Health care seems to work pretty much the same as ever. Do you mean how health insurance works? Or both?

Basically, most people still get health insurance through their employers. But if you want to buy your own coverage for whatever reason, you can't be denied because of pre-existing medical conditions and the application forms are pretty much just name/age/payment type like buying anything else (no more 20 page long medical questionnaires to determine what price you should pay). It depends which state you live in to determine your options for buying coverage. I'm in Minnesota, so I can use websites like e-healthinsurance.com, my state's insurance exchange website (MNsure), an insurance broker, or even go direct to the source (like Medica insurance) to buy coverage. Coverage options include the type of insurance that involves co-pays (this has a name but I can't think of it right now--these are sometimes very expensive but they cover everything, so can be referred to as the 'Cadillac plans' sometimes in the media) or a high deductible health plan (HDHP), which means you pay up to a certain dollar amount before insurance kicks in anything (my deductible is $2,750 for the year, so I pay the first $2,750 of all my health care costs, and then insurance would pay anything above that). I use funds in an HSA (health savings account) to pay for the deductible costs (when I get a bill from a doctor, I pay using the debit card connected to my HSA account).

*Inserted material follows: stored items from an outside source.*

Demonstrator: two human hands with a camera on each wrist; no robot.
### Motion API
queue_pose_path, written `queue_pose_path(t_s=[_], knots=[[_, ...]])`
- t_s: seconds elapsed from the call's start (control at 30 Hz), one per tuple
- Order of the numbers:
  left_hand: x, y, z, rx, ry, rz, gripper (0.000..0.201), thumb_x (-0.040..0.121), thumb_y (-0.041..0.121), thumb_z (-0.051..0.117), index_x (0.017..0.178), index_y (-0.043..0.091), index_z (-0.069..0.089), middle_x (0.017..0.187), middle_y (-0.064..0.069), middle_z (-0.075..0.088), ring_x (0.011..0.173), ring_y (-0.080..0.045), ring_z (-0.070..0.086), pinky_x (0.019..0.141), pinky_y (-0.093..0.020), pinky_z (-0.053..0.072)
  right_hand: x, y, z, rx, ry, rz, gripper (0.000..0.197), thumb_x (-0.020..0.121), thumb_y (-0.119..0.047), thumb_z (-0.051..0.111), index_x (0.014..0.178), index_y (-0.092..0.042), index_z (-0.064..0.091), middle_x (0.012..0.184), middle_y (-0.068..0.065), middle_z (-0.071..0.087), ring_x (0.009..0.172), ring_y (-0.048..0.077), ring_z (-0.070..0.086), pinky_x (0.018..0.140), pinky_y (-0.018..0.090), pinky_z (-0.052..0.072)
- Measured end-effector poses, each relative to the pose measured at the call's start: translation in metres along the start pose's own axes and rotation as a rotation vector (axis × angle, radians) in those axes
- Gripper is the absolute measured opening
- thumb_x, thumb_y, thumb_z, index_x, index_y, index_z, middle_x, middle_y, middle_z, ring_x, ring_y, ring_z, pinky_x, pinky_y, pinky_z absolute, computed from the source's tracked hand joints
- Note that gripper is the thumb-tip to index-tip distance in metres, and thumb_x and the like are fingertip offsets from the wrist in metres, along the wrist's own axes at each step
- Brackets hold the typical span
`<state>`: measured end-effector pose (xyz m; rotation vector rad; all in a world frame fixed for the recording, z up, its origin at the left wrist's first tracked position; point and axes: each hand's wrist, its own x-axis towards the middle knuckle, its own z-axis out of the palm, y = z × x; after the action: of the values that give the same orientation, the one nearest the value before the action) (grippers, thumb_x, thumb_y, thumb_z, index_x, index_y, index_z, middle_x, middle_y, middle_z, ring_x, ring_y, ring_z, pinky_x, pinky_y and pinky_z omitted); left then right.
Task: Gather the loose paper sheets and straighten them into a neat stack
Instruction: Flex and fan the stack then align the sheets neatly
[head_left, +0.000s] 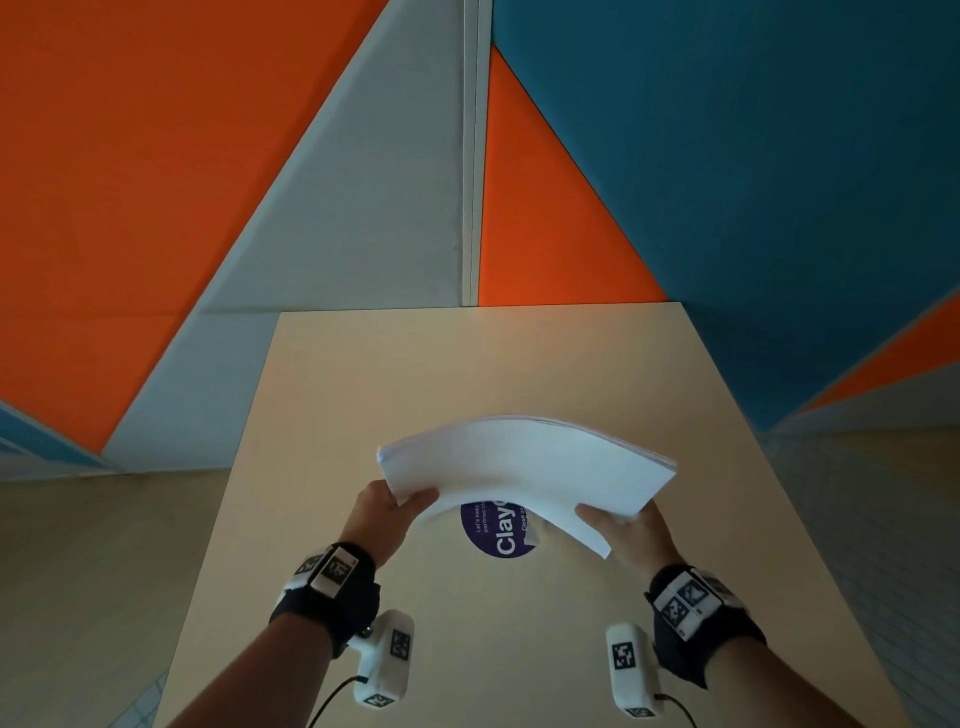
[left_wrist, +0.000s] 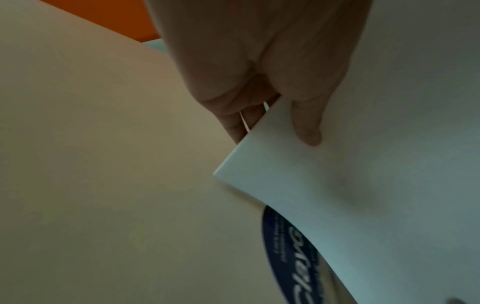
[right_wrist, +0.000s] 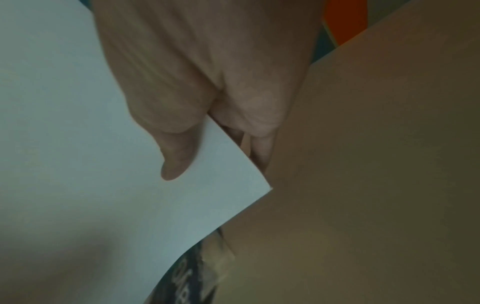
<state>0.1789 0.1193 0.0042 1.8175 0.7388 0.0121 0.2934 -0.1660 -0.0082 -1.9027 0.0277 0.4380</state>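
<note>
One stack (head_left: 524, 467) of white paper sheets, held in the air above the middle of the desk (head_left: 363, 395), clear of its surface. The sheet count cannot be told; the edges at the far right corner show many layers, slightly fanned. The stack bows upward in the middle and droops toward both hands.

Left hand (head_left: 384, 512) pinches the stack's near-left corner: thumb (left_wrist: 306, 123) on the near face, fingers (left_wrist: 233, 123) behind it, clamped on the paper. Right hand (head_left: 628, 532) pinches the near-right corner the same way, thumb (right_wrist: 179, 156) on the near face, fingers (right_wrist: 262, 148) behind.

Around: one round dark-blue sticker (head_left: 496, 532) with white lettering lies flat on the desk, directly under the stack's near edge. The paper hides its far part; the lettering is only partly readable. A torn or peeling patch shows at its right side in the right wrist view, blurred.

Two dark wristbands (head_left: 332, 587), one per wrist, each with square-pattern markers. Two white camera units (head_left: 384, 660), one under each wrist, each with a black cable.

Behind the desk's far edge, wall panels (head_left: 156, 182) in orange, grey and blue. Nothing stands between the hands and the stack.
</note>
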Motion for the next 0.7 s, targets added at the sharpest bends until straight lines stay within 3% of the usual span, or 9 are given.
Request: queue_pose_path(t_s=[0.07, 0.13, 0.2, 0.27, 0.37, 0.5, 0.6, 0.7], knots=[[-0.003, 0.001, 0.002, -0.055, 0.041, 0.029, 0.029, 0.076, 0.039, 0.072, 0.088, 0.013, 0.070, 0.084, -0.006, 0.073, 0.076, -0.026, 0.064, 0.071, -0.036, 0.050, 0.001, -0.001, -0.002, 0.011, -0.001, -0.042, 0.024, 0.078, -0.008, 0.079, 0.101, -0.012, 0.074, 0.094, -0.010, 0.074, 0.081, -0.010, 0.069, 0.072, 0.007, 0.052], [-0.009, 0.003, 0.004, -0.100, 0.073, 0.044, 0.008, 0.084, 0.025, 0.072, 0.090, 0.026, 0.068, 0.086, 0.004, 0.072, 0.074, -0.009, 0.065, 0.072, -0.023, 0.049, 0.001, 0.000, -0.003, 0.020, -0.006, -0.065, 0.024, 0.078, -0.008, 0.079, 0.101, -0.015, 0.074, 0.095, -0.013, 0.074, 0.082, -0.013, 0.068, 0.071, 0.004, 0.050], [-0.012, -0.009, 0.008, -0.101, 0.081, 0.021, 0.010, 0.083, 0.025, 0.072, 0.092, 0.022, 0.069, 0.085, 0.000, 0.072, 0.073, -0.015, 0.063, 0.073, -0.029, 0.050, 0.001, 0.006, -0.001, 0.014, -0.019, -0.057, 0.025, 0.078, -0.008, 0.079, 0.098, -0.020, 0.073, 0.096, -0.012, 0.074, 0.088, -0.005, 0.069, 0.075, 0.010, 0.051], [-0.013, -0.023, 0.012, -0.052, 0.065, -0.038, 0.019, 0.080, 0.032, 0.073, 0.081, 0.014, 0.069, 0.073, -0.003, 0.067, 0.066, -0.022, 0.055, 0.066, -0.033, 0.045, 0.000, 0.017, 0.003, 0.008, -0.036, -0.009, 0.025, 0.077, -0.007, 0.079, 0.097, -0.021, 0.072, 0.098, -0.007, 0.076, 0.092, 0.005, 0.070, 0.082, 0.023, 0.053], [-0.014, -0.034, 0.021, 0.010, 0.040, -0.104, 0.020, 0.086, 0.026, 0.069, 0.070, 0.016, 0.062, 0.065, -0.004, 0.059, 0.062, -0.022, 0.047, 0.056, -0.031, 0.037, -0.001, 0.029, 0.007, -0.041, -0.028, 0.025, 0.025, 0.077, -0.008, 0.080, 0.101, -0.011, 0.075, 0.099, 0.000, 0.076, 0.092, 0.011, 0.070, 0.090, 0.034, 0.054], [-0.014, -0.030, 0.021, 0.028, 0.060, -0.078, 0.024, 0.086, 0.025, 0.069, 0.066, 0.014, 0.061, 0.063, -0.004, 0.058, 0.057, -0.020, 0.045, 0.055, -0.030, 0.036, 0.003, 0.029, 0.006, -0.037, -0.010, 0.024, 0.025, 0.077, -0.011, 0.080, 0.102, -0.010, 0.075, 0.096, -0.003, 0.077, 0.091, 0.010, 0.071, 0.078, 0.021, 0.053], [-0.014, -0.032, 0.020, 0.023, 0.044, -0.088, 0.014, 0.082, 0.028, 0.072, 0.081, 0.014, 0.069, 0.079, -0.007, 0.072, 0.071, -0.024, 0.064, 0.064, -0.031, 0.047, 0.003, 0.032, 0.007, -0.060, -0.002, 0.029, 0.023, 0.076, -0.009, 0.080, 0.099, -0.010, 0.075, 0.093, -0.003, 0.075, 0.089, 0.011, 0.071, 0.067, 0.009, 0.051], [-0.013, -0.030, 0.020, -0.020, 0.063, -0.101, 0.016, 0.078, 0.030, 0.076, 0.086, 0.018, 0.071, 0.089, -0.008, 0.075, 0.082, -0.025, 0.068, 0.073, -0.038, 0.053, 0.004, 0.030, 0.009, -0.068, 0.007, 0.046, 0.020, 0.075, -0.006, 0.080, 0.086, -0.020, 0.072, 0.084, -0.008, 0.072, 0.087, 0.016, 0.069, 0.068, 0.013, 0.049]])
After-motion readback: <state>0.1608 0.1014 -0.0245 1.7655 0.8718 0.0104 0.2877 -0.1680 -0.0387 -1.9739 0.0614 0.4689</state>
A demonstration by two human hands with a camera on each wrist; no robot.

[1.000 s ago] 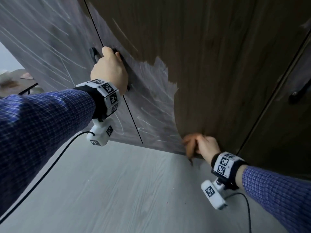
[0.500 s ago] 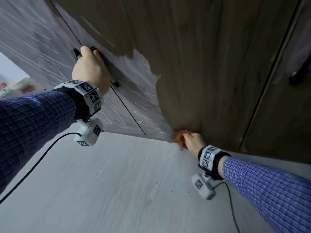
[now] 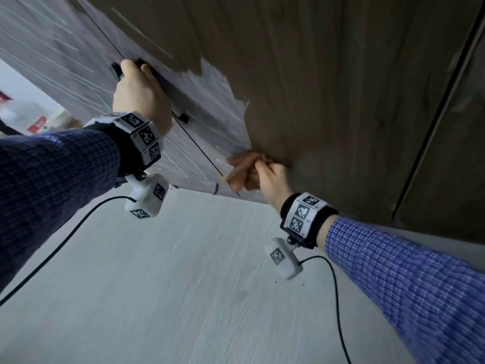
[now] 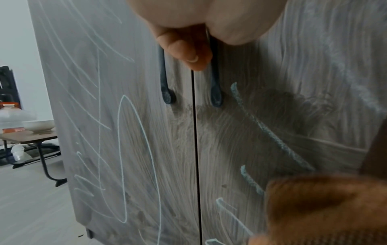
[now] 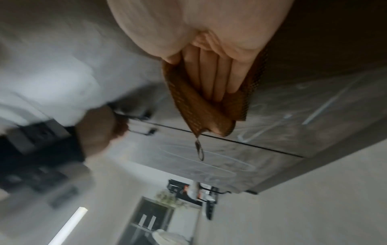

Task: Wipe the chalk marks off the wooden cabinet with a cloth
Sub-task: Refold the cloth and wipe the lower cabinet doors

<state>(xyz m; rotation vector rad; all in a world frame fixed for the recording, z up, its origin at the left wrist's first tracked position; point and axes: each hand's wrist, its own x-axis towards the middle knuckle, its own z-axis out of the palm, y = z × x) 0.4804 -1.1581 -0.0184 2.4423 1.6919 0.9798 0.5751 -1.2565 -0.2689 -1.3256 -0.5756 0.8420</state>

As for care, most medical providers (hospitals & doctors) in my area take all the major insurance providers in my state, so I don't have to think about this much. I just go to my doctor for a check-up once a year or if I get really sick, and insurance pays whatever they're going to pay, and then I pay my portion (with the ACA now, though, my annual check-up and tests are 100% covered, no co-pay). Same deal at the pharmacy, except now birth control is covered 100% so no cost to me anymore.